Items from a data source
= Beginning of Section =

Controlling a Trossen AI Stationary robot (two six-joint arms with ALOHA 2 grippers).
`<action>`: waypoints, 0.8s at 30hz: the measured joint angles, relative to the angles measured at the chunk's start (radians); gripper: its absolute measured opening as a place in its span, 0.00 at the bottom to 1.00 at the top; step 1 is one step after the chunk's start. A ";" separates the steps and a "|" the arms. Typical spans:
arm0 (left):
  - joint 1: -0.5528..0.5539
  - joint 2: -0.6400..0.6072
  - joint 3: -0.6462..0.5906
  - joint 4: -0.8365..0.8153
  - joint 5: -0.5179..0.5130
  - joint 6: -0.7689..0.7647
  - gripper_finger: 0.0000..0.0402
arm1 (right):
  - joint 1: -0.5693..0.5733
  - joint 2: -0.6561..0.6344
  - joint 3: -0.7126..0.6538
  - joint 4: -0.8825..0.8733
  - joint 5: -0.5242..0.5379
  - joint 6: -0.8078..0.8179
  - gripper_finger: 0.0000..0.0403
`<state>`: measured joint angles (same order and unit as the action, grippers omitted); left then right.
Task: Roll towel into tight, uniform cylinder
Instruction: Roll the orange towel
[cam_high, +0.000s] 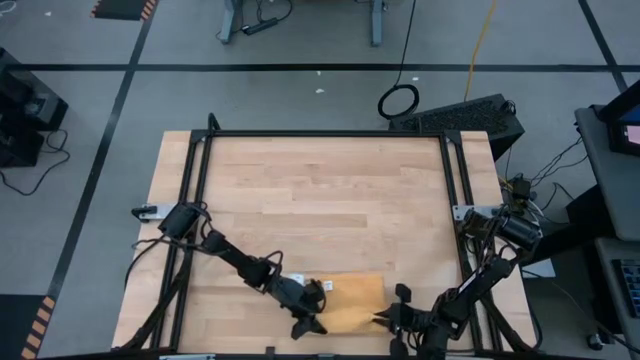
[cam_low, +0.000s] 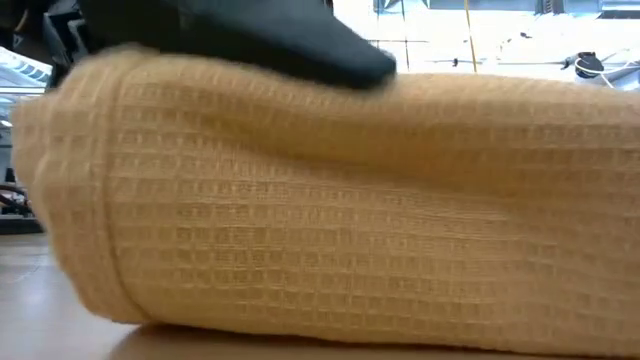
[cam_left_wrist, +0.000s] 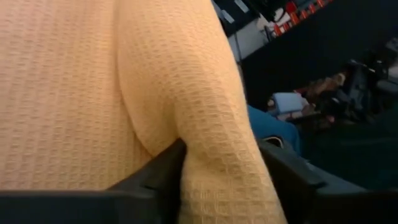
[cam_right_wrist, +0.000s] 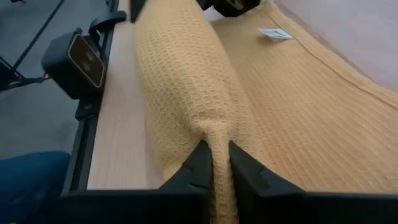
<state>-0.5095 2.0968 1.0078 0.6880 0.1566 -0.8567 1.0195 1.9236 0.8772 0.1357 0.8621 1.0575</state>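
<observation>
The mustard-yellow towel (cam_high: 357, 293) lies at the table's near edge. Its near part is rolled into a thick roll (cam_right_wrist: 180, 81), and its far part lies flat on the wood with a small white label (cam_right_wrist: 274, 33) on it. My left gripper (cam_high: 312, 322) is at the roll's left end, shut on cloth. My right gripper (cam_high: 384, 320) is at the roll's right end, also shut on cloth. In the low view the towel (cam_low: 350, 220) fills the picture, with a dark gripper part above it. My left gripper has a thick fold of the roll's left end (cam_left_wrist: 214, 155) between its two fingers (cam_left_wrist: 155, 171). It comes slanting down from the table's left and far side. The roll lies on the table. My right gripper pinches a thin ridge of cloth at the roll's right end (cam_right_wrist: 219, 140) between its two fingers (cam_right_wrist: 199, 165). It comes from the table's right, slanting down, pointing along the roll. The roll rests on the table and on the towel's flat part.
A black frame rail (cam_right_wrist: 93, 118) runs along the table's near edge beside the roll, with a black box (cam_right_wrist: 78, 59) mounted outside it. Bare wood (cam_high: 320, 200) stretches from the towel toward the far edge.
</observation>
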 joint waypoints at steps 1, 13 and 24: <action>0.004 0.000 0.000 0.001 0.015 0.000 0.49 | -0.001 -0.001 0.000 -0.004 0.000 0.009 0.02; 0.041 -0.017 0.000 -0.033 0.313 0.017 0.73 | -0.057 -0.005 0.001 -0.039 -0.117 0.092 0.02; 0.030 -0.403 0.000 -0.686 -0.153 0.294 0.73 | -0.109 -0.021 0.002 -0.033 -0.236 0.084 0.02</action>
<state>-0.4800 1.6933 1.0081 0.0024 0.0039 -0.5625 0.9108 1.9030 0.8787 0.1024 0.6263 1.1419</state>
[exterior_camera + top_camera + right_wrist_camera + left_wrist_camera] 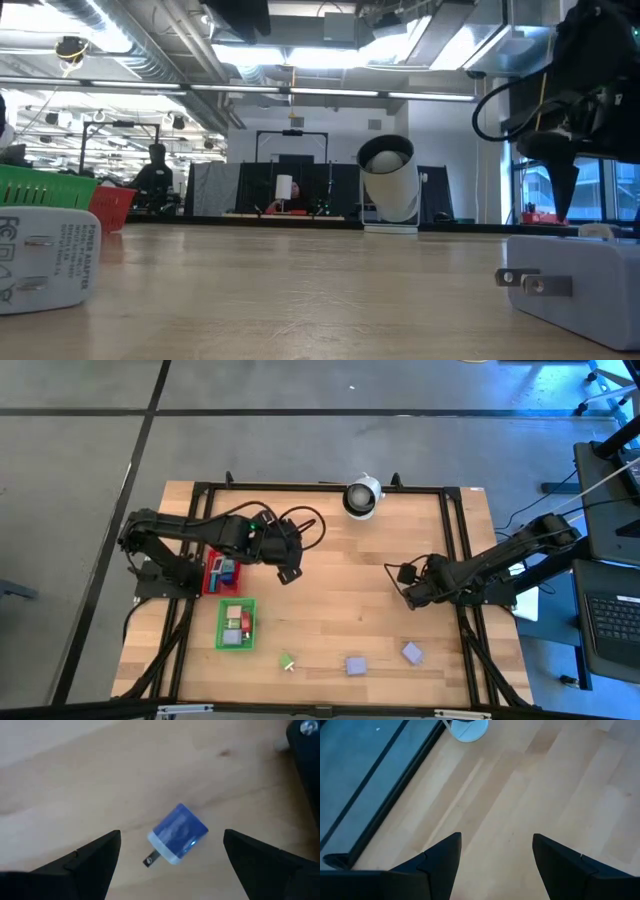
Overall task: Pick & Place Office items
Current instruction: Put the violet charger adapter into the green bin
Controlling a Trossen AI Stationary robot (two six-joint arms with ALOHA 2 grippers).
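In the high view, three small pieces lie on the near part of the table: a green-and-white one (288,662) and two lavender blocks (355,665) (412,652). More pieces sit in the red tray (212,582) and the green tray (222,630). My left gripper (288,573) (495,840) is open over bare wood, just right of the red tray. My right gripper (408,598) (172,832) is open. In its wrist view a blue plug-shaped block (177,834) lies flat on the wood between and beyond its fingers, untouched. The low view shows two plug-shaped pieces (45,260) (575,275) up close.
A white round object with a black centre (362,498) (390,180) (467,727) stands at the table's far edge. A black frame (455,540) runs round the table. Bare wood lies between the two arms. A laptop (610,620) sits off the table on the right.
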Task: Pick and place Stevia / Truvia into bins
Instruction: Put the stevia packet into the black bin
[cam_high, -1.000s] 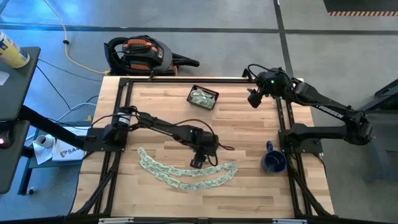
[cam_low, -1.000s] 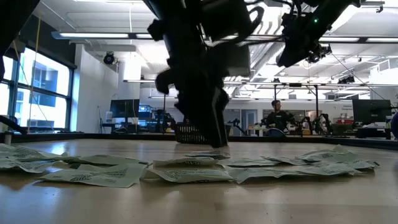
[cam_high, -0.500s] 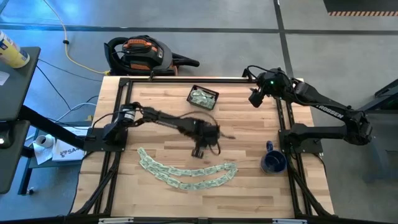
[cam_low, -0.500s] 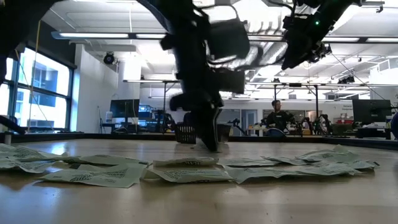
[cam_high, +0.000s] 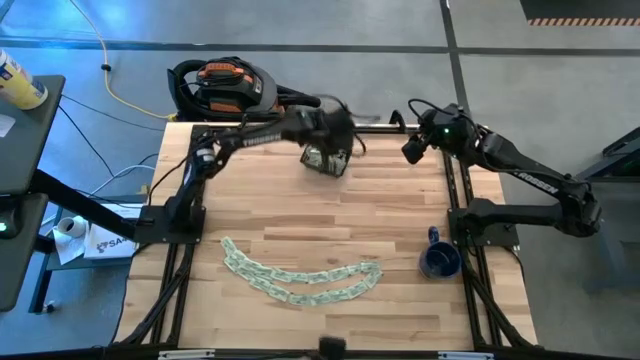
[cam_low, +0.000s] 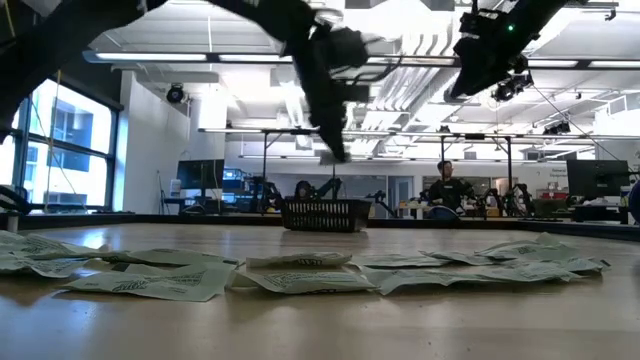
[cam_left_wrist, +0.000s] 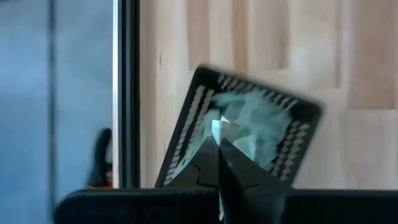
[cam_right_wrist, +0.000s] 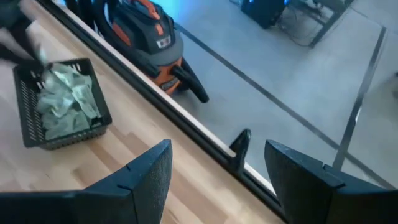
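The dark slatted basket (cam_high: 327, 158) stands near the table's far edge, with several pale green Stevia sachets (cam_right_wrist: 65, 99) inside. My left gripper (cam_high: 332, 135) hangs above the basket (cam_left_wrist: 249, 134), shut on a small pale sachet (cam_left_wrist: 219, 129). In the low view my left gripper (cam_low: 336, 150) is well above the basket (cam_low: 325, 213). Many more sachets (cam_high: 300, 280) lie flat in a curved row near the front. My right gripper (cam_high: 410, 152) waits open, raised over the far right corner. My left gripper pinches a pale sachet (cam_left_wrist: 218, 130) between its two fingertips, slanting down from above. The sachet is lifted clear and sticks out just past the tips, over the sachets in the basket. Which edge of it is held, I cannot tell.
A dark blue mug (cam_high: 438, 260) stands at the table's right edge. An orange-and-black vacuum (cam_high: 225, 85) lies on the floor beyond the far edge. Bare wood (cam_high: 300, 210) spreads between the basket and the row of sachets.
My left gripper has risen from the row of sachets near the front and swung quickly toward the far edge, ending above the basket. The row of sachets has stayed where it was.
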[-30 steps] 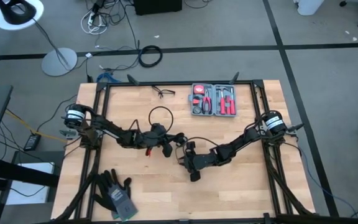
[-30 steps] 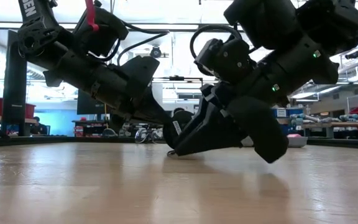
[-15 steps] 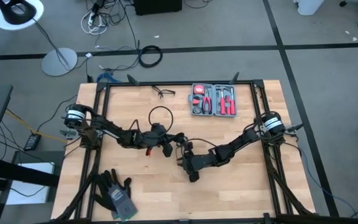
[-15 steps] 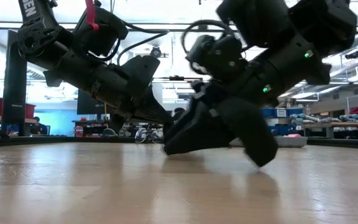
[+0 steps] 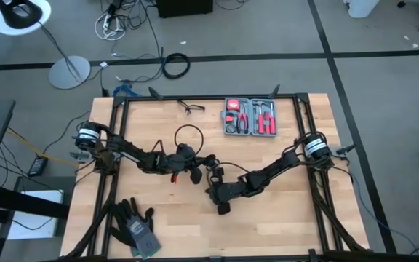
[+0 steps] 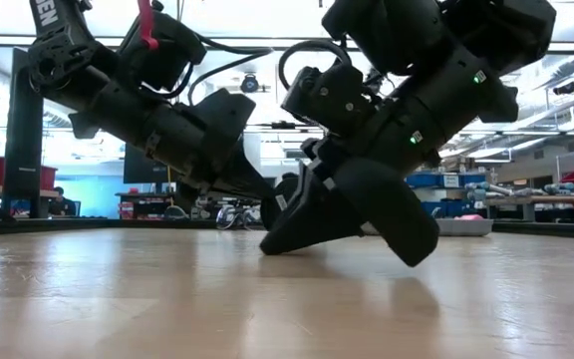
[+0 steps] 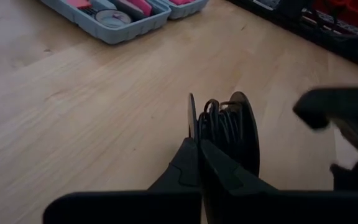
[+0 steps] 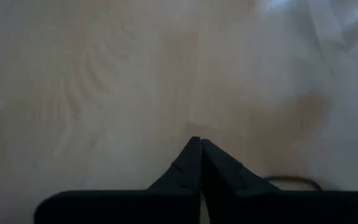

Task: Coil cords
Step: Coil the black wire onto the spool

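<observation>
The cord is thin and black. One loop of it (image 5: 187, 135) lies flat on the table's far middle, and a small coil of several turns (image 7: 224, 127) stands on edge against a flat round black piece (image 7: 247, 134). My left gripper (image 5: 197, 169) (image 7: 197, 144) is shut at that coil. My right gripper (image 5: 213, 193) (image 8: 197, 144) is shut just to the coil's right and nearer, its tips low over bare wood (image 6: 272, 242). A thin strand (image 8: 291, 181) runs beside its fingers. My left gripper pinches strands of the cord at the coil's near edge (image 7: 199, 124) between its two fingertips. The fingers slant down from the table's left. The coil stands upright just past the tips, and the fingers hide its lower edge. My right gripper's shut fingertips (image 6: 279, 235) slant down to the tabletop from the right. Whether they pinch the thin strand beside them, I cannot tell.
An open grey tool case (image 5: 249, 116) lies at the far middle right. A small glasses-like wire item (image 5: 190, 108) sits by the far edge, and dark gloves (image 5: 135, 225) lie at the near left. Black frame rails (image 5: 115, 145) run along the table's sides.
My right gripper has edged toward the table's left, closer to my left gripper and the coil, and has tipped a little as it went. The coil and the loop on the table stay where they were.
</observation>
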`<state>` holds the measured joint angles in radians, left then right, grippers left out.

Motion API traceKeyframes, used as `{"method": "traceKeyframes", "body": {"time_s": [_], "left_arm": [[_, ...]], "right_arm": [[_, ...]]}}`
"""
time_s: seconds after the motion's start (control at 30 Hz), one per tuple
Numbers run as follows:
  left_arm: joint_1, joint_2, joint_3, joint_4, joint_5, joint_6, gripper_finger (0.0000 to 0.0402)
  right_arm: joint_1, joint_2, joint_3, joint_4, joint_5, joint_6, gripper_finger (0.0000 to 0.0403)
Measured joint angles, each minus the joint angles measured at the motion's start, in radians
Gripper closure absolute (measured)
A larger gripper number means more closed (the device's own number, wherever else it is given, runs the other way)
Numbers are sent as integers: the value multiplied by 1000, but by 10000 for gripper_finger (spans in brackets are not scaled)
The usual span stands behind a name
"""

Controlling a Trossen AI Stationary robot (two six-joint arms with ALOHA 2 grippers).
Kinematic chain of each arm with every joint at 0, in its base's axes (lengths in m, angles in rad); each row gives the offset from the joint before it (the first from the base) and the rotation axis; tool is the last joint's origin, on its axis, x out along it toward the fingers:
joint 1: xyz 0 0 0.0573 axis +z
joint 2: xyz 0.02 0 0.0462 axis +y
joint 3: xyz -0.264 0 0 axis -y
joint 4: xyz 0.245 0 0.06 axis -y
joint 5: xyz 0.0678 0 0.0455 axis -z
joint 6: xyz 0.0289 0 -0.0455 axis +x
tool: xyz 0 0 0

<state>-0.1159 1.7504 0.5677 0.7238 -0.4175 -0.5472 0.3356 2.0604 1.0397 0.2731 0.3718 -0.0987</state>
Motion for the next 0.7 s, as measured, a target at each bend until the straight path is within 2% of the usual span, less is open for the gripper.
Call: {"method": "traceKeyframes", "body": {"time_s": [0.27, 0.47, 0.7], "left_arm": [[-25, 0, 0, -16, -52, 45, 401], [-30, 0, 0, -17, -68, 46, 401], [-30, 0, 0, -20, -67, 46, 401]], "right_arm": [[17, -124, -5, -94, 174, -4, 401], [18, -156, -5, -91, 189, -12, 402], [31, -165, -5, -261, 186, 42, 396]]}}
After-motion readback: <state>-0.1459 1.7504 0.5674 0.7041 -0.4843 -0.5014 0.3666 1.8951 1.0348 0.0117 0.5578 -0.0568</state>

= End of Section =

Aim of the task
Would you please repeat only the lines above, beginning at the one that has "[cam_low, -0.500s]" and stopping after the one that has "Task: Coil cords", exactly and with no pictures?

Solution below
[cam_low, -0.500s] 
[cam_high, +0.000s] 
[cam_low, +0.000s] 
[cam_left_wrist, +0.000s] 
[cam_right_wrist, +0.000s] 
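The dark slatted basket (cam_high: 327, 158) stands near the table's far edge, with several pale green Stevia sachets (cam_right_wrist: 65, 99) inside. My left gripper (cam_high: 332, 135) hangs above the basket (cam_left_wrist: 249, 134), shut on a small pale sachet (cam_left_wrist: 219, 129). In the low view my left gripper (cam_low: 336, 150) is well above the basket (cam_low: 325, 213). Many more sachets (cam_high: 300, 280) lie flat in a curved row near the front. My right gripper (cam_high: 410, 152) waits open, raised over the far right corner. My left gripper pinches a pale sachet (cam_left_wrist: 218, 130) between its two fingertips, slanting down from above. The sachet is lifted clear and sticks out just past the tips, over the sachets in the basket. Which edge of it is held, I cannot tell.
A dark blue mug (cam_high: 438, 260) stands at the table's right edge. An orange-and-black vacuum (cam_high: 225, 85) lies on the floor beyond the far edge. Bare wood (cam_high: 300, 210) spreads between the basket and the row of sachets.
My left gripper has risen from the row of sachets near the front and swung quickly toward the far edge, ending above the basket. The row of sachets has stayed where it was.
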[-30 steps] 
[-30 steps] 
[-15 steps] 
[-15 steps] 
[+0 steps] 
[+0 steps] 
[+0 steps] 
[+0 steps] 

Task: Coil cords

No additional work remains on the exercise.